On YouTube Dan Ambrosias has reviewed just about all their models. They are a great value for a plastic frame.


----------



## Blaze (Apr 6, 2019)

Thank you for feedback and responses.

@mattwalt that's a really good reply with loads of feedback. Thank you so much it's appreciated.

I note you are in SA. I have family in J'burg. I understand that slingshots are really popular in SA, i wish i had known as i was there last Nov and could have bought a bunch of 'em.

Anyway, i will look up what you say and get some stuff ordered. Band sets - i have a lot to learn - i didn't know the UK overpower slingshots. ANy guidance on that is appreciated. I have a chronograph so i can power test quite easily - as long as i don't shoot up the chrony!


----------



## Blaze (Apr 6, 2019)

I think i'll start off with a Uniphox HDPE as i can configure it TTF and OTP.

Right, on to choosing bands and pouches now.

https://www.waspslingshots.co.uk/product-page/new-wasp-hdpe-uniphoxx-frame


----------



## mattwalt (Jan 5, 2017)

I've sort of bounced around the UK , Portugal and South Africa (Cape Town) over the last 10 years. Yeah Slingshots are probably slightly less popular these days (but seem to be picking up) - Think South African's my age would probably all or at least most have had one at some stage in their youth. Also they're sold quite often by informal traders at traffic lights. Commercially you're stuck with Chinese wire type frames or Barnetts - which is a shame really.

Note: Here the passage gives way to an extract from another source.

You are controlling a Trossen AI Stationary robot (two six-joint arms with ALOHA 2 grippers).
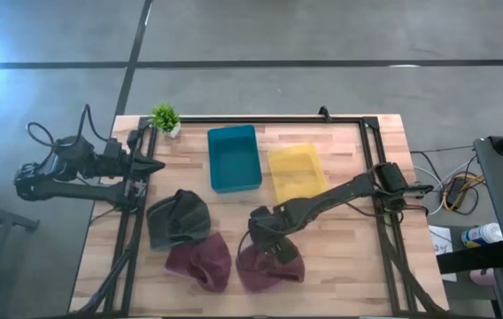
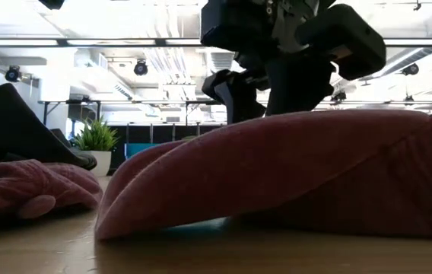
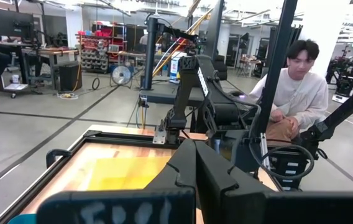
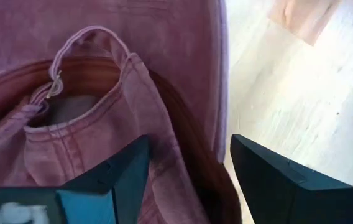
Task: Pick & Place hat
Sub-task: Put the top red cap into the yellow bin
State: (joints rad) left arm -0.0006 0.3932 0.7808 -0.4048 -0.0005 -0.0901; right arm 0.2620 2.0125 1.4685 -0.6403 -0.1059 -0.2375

I'd highly recommend the Polycarbonate UniPhoxx over the HDPE as I'd say its way better value for money. The HDPE ones are manufactured in the states. Also the PC one's are available in clear - which is cool. I really should have got more of them when I still lived in the UK - though they just came out before we headed back to Portugal. The shaping on the PC ones is also I feel what makes them really work well as they help lock the hand in better, the HDPE lacks that chamfering. Not that there is anything wrong with the HDPE, they are well made. In my opinion to save £5 and get a better frame is pretty awesome. And honestly - if these had come out a few years earlier - I would have got back into the sport far sooner than I did.

Also the configuration of the PC frame with the hole allows for quite a few band attachment options. I'm awaiting some Chicago bolts in 5mm to allow me to add some leather gypsy tabs. But have used ball in tube / paracord tabs / wrap and tuck - looped tubes through the hole and over the post...

https://www.waspslingshots.co.uk/product-page/clear-ice-wasp-uniphoxx-slingshot-frame

From a UK band approach - I've seen guys using up to a triple 30-25mm TBG handset on 9.5mm steel which is mental. Even a single band is pretty heavy. The fact is you have to also move the rubber in the system which can be quite heavy - and you actually find too much rubber will actually result in slower speeds. As you have a chrono - you'll find this. And its been shown to be the case time and again. Henry the Hermit has some interesting results using tubes somewhere on the forum which illustrates this effect quite well. Newton's law applies - but not where you expect it to (harder pull does not equal extra speed).


----------



## AKA Forgotten (Jan 26, 2019)

Totally recommended them. I have a few, OK several lol UniPhoxx is a great starter and upwards. The Stinger is my favourite, but did take a little adjusting to.


----------



## Tag (Jun 11, 2014)

Welcome to the Forum


----------



## Blaze (Apr 6, 2019)

mattwalt said:


> I've sort of bounced around the UK , Portugal and South Africa (Cape Town) over the last 10 years. Yeah Slingshots are probably slightly less popular these days (but seem to be picking up) - Think South African's my age would probably all or at least most have had one at some stage in their youth. Also they're sold quite often by informal traders at traffic lights. Commercially you're stuck with Chinese wire type frames or Barnetts - which is a shame really.
> 
> I'd highly recommend the Polycarbonate UniPhoxx over the HDPE as I'd say its way better value for money. The HDPE ones are manufactured in the states. Also the PC one's are available in clear - which is cool. I really should have got more of them when I still lived in the UK - though they just came out before we headed back to Portugal. The shaping on the PC ones is also I feel what makes them really work well as they help lock the hand in better, the HDPE lacks that chamfering. Not that there is anything wrong with the HDPE, they are well made. In my opinion to save £5 and get a better frame is pretty awesome. And honestly - if these had come out a few years earlier - I would have got back into the sport far sooner than I did.
> 
> ...


Hey Matt

Today i ordered a Wasp Uniphox in lime green - many thanks for your help so far.

Also got a self healing mat on order. Will order some band, pouches, BB's tonight.

I'm really looking forward to seeing what i can achieve. Yesterday i was shooting the air rifles out to 80 yards (on paper), and want to seel what groups i can do at 20 yds with a slingshot.

Many thanks for your help starting me off on this journey


----------